The woman who served them in the shop spoke at length about the heroism of Chavez. Geo Chavez, he translated to Camille, was a victor over the mountains, a conqueror, to whose present pains the woman behind the counter would gladly minister all night and to the least of whose wishes she would be proud to be a slave. She spoke as a mother although to her great regret she never had a son. One of her daughters worked in Milan, a second helped her with the shop.

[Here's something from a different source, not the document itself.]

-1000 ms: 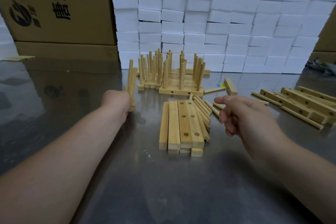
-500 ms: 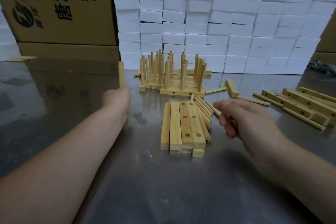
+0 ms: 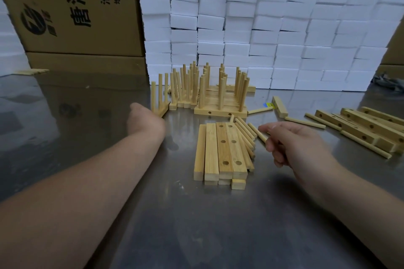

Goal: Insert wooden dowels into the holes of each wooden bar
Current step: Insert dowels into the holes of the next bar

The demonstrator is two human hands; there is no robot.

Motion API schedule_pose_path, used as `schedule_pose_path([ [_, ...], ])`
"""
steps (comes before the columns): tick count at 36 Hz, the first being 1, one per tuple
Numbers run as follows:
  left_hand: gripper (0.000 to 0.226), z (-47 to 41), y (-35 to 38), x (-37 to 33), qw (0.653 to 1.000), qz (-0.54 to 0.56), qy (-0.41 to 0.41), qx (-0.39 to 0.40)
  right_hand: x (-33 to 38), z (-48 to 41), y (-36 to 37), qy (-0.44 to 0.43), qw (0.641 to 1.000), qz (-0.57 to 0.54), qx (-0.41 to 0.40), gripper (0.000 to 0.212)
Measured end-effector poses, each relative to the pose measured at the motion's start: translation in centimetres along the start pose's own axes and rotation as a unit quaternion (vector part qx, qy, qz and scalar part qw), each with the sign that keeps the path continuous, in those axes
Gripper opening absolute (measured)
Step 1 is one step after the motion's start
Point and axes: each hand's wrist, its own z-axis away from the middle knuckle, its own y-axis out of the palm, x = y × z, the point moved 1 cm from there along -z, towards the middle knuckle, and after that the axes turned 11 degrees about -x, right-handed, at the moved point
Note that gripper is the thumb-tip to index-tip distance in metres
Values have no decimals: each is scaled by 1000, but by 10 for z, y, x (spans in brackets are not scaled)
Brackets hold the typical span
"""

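As it stands, the leftmost bar (image 3: 163,111) bears three upright dowels (image 3: 160,91).

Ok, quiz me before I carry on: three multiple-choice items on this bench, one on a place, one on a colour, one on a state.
1. Where do the loose dowels lie relative to the centre bar stack? A left side; B right side; C on a carton.
2. The foam blocks behind are? A white; B blue; C black.
3. The holes in that stack are? A empty; B filled; C taped.
Key: B, they lean along its right edge; A, the whole wall is white; A, dark open holes show.
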Motion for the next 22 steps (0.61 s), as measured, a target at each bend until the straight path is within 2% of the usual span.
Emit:
schedule_pose_path([
  [7, 35, -23, 18, -3, 997, -80, -5, 1, -1, -3, -3, 3, 1000, 12, 4, 19],
  [10, 35, -34, 29, -3, 994, -107, -9, 7, -1, -9, -6, -28, 996, 74, -30, 17],
  [13, 33, -44, 40, -4, 993, -114, 4, 20, 2, -27, -23, -107, 965, 210, -115, 15],
  [15, 30, -49, 46, -6, 993, -111, 26, 32, 4, -39, -36, -122, 943, 272, -149, 14],
  [19, 29, -53, 54, -7, 990, -105, 63, 67, -10, -53, -41, -78, 914, 382, -113, 31],
  [22, 28, -55, 56, -8, 987, -111, 80, 83, -20, -57, -31, -80, 888, 447, -70, 42],
])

The gloves which Camille wished to try on were of the thinnest white leather and tight-fitting. The woman, who was proud to live in the town which would nurse Chavez back to health, brought one of the gloves to her mouth and breathed into it before handing it across the counter to Camille. If it was still difficult to put on, she explained, she would sprinkle some talc

When memory connects one experience with another, the nature of the connection may vary considerably. There are connections by contrast, connections by similitude, connections by way of sensuous metaphor, connections of logical sequence, etc, etc The relation between the two experiences may sometimes be one of mutual comment. In this case the connection is multiform and complex. Yet the comment, although extremely precise, cannot be verbalized any more than a chord in music can be. The experience of watching the Italian shopkeeper breathing into a glove summoned up and commented upon his memory of the mysterious warmth he once found in the clothes of Miss Helen, his last governess. Likewise his memory commented upon his present experience. The comments, however, remain unwritable.